▶ _What to do_: Check each line below for the word "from". Then give only how many lines have it.

▶ _Dataset extract_:
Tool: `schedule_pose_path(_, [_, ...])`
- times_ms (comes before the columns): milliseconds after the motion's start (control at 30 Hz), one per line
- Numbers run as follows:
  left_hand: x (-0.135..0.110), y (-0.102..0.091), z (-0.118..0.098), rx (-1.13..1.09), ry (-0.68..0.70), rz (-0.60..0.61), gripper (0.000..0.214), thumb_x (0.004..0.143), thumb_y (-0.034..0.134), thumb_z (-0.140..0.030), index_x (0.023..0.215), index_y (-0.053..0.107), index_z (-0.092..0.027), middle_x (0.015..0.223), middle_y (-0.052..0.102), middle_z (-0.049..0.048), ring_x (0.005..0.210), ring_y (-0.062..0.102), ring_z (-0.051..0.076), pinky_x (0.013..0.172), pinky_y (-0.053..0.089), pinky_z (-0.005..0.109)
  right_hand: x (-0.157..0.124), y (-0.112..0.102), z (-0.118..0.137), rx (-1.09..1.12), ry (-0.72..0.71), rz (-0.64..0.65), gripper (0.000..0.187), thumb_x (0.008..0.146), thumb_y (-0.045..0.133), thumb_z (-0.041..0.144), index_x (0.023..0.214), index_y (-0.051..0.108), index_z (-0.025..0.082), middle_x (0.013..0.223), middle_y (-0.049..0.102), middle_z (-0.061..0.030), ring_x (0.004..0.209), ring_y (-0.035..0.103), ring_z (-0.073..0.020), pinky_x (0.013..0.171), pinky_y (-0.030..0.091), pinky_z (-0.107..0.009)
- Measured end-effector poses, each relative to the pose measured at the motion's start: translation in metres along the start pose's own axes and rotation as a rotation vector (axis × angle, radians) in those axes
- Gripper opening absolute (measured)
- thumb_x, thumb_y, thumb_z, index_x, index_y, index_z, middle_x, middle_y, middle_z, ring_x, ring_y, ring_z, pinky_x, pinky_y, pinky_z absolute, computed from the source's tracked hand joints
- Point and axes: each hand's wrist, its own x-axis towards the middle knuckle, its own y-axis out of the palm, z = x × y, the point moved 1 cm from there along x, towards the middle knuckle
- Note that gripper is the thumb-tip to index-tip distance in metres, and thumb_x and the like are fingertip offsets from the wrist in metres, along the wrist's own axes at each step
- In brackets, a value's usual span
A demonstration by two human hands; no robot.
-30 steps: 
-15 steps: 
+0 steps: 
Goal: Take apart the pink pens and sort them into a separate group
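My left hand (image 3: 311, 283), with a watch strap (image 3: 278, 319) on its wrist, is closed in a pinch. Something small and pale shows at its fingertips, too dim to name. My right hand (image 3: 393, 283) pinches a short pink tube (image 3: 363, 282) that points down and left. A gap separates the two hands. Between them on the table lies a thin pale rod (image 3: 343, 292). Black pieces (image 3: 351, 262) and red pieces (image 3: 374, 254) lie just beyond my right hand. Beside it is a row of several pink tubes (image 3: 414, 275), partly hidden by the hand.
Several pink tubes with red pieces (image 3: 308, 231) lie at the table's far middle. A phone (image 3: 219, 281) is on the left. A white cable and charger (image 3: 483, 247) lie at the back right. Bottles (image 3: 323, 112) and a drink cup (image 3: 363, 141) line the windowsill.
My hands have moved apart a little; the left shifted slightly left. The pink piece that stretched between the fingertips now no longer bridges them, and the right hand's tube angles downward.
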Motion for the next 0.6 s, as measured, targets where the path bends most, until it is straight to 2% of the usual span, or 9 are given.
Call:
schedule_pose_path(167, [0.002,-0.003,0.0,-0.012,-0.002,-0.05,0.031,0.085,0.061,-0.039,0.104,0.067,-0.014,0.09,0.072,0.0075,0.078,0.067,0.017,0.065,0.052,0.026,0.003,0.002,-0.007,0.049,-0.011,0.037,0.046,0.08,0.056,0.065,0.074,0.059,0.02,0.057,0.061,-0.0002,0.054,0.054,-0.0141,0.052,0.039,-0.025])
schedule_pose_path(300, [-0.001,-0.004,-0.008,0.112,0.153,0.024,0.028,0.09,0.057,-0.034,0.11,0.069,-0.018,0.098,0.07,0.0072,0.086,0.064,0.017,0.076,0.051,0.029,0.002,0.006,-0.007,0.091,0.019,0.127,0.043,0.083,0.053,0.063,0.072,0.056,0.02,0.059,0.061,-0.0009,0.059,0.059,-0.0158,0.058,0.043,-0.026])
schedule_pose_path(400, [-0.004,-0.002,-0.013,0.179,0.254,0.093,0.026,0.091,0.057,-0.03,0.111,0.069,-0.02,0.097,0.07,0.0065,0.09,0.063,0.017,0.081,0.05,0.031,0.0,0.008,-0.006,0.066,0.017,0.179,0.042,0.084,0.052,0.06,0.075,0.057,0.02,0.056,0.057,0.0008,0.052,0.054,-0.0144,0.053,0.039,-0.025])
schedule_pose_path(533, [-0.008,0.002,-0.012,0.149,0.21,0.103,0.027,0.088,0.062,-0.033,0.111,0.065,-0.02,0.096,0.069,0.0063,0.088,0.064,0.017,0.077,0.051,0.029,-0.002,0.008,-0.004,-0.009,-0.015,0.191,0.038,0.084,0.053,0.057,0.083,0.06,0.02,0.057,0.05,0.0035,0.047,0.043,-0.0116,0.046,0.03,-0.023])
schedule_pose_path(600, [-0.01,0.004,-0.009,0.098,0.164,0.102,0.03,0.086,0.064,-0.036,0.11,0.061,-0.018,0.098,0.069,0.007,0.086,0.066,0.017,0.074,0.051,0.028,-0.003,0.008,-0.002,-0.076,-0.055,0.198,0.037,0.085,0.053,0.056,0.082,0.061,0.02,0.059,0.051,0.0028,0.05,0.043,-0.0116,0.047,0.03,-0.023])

▶ _Finished exercise_: 3